TASK INSTRUCTIONS: Could you write out the whole listing exactly as it appears?

SOURCE DATA:

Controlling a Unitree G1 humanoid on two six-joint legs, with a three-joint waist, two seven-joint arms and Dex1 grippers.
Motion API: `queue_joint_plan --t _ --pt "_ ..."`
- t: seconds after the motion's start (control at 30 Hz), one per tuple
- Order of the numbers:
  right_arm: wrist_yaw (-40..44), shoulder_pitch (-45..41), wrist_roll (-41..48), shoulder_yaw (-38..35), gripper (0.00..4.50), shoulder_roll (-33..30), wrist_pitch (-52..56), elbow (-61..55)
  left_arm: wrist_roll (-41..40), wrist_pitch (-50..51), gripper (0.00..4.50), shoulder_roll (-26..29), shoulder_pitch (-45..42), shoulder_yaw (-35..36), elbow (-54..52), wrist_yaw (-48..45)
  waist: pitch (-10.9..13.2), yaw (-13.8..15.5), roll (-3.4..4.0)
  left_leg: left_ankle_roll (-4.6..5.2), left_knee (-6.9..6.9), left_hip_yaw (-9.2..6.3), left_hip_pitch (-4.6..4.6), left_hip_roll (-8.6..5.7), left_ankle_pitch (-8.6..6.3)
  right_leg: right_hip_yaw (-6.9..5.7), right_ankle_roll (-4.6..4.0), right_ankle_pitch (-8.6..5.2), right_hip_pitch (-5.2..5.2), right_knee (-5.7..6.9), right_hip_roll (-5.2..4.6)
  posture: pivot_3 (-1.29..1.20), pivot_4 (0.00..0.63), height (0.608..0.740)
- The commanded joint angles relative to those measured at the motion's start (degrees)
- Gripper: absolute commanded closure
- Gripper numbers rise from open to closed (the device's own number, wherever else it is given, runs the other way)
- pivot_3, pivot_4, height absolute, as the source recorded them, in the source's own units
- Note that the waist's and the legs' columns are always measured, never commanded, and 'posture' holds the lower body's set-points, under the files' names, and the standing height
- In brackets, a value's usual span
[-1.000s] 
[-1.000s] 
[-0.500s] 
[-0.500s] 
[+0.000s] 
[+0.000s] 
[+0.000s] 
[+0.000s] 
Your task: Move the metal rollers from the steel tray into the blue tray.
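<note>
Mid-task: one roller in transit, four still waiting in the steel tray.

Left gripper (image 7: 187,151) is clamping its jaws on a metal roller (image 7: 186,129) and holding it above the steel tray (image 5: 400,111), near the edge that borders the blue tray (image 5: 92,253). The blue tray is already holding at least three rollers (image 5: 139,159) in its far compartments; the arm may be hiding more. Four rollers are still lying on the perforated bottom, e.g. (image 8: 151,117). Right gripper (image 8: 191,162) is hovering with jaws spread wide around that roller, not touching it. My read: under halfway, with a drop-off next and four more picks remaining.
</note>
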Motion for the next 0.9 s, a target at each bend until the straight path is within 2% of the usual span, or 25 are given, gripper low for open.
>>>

RESPONSE TO THIS TASK:
Controlling a Unitree G1 humanoid on two six-joint legs, with a three-joint waist, two seven-joint arms and Dex1 grippers.
Motion API: `queue_joint_plan --t _ --pt "_ ..."`
- t: seconds after the motion's start (control at 30 Hz), one per tuple
- Order of the numbers:
  right_arm: wrist_yaw (-40..44), shoulder_pitch (-45..41), wrist_roll (-41..48), shoulder_yaw (-38..35), gripper (0.00..4.50), shoulder_roll (-33..30), wrist_pitch (-52..56), elbow (-61..55)
  left_arm: wrist_roll (-41..40), wrist_pitch (-50..51), gripper (0.00..4.50), shoulder_roll (-26..29), shoulder_pitch (-45..42), shoulder_yaw (-35..36), elbow (-54..52), wrist_yaw (-48..45)
  waist: pitch (-10.9..13.2), yaw (-13.8..15.5), roll (-3.4..4.0)
  left_leg: left_ankle_roll (-4.6..5.2), left_knee (-6.9..6.9), left_hip_yaw (-9.2..6.3), left_hip_pitch (-4.6..4.6), left_hip_roll (-8.6..5.7), left_ankle_pitch (-8.6..6.3)
  right_leg: right_hip_yaw (-6.9..5.7), right_ankle_roll (-4.6..4.0), right_ankle_pitch (-8.6..5.2), right_hip_pitch (-5.2..5.2), right_knee (-5.7..6.9), right_hip_roll (-5.2..4.6)
  posture: pivot_3 (-1.29..1.20), pivot_4 (0.00..0.63), height (0.608..0.740)
- The commanded joint angles relative to those measured at the motion's start (degrees)
- Gripper: absolute commanded closure
- Gripper numbers rise from open to closed (the device's own number, wherever else it is given, runs the other way)
- pivot_3, pivot_4, height absolute, as the source recorded them, in the source's own units
- Note that the waist's and the legs' columns are always measured, never commanded, and 'posture' holds the lower body's set-points, under the files' names, and the standing height
- In brackets, a value's usual span
[-1.000s] 
[-1.000s] 
[-0.500s] 
[-0.500s] 
[+0.000s] 
[+0.000s] 
[+0.000s] 
[+0.000s] 
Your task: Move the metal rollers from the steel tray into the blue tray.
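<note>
Mid-task: one roller in transit, four still waiting in the steel tray.

Left gripper (image 7: 187,151) is clamping its jaws on a metal roller (image 7: 186,129) and holding it above the steel tray (image 5: 400,111), near the edge that borders the blue tray (image 5: 92,253). The blue tray is already holding at least three rollers (image 5: 139,159) in its far compartments; the arm may be hiding more. Four rollers are still lying on the perforated bottom, e.g. (image 8: 151,117). Right gripper (image 8: 191,162) is hovering with jaws spread wide around that roller, not touching it. My read: under halfway, with a drop-off next and four more picks remaining.
</note>
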Motion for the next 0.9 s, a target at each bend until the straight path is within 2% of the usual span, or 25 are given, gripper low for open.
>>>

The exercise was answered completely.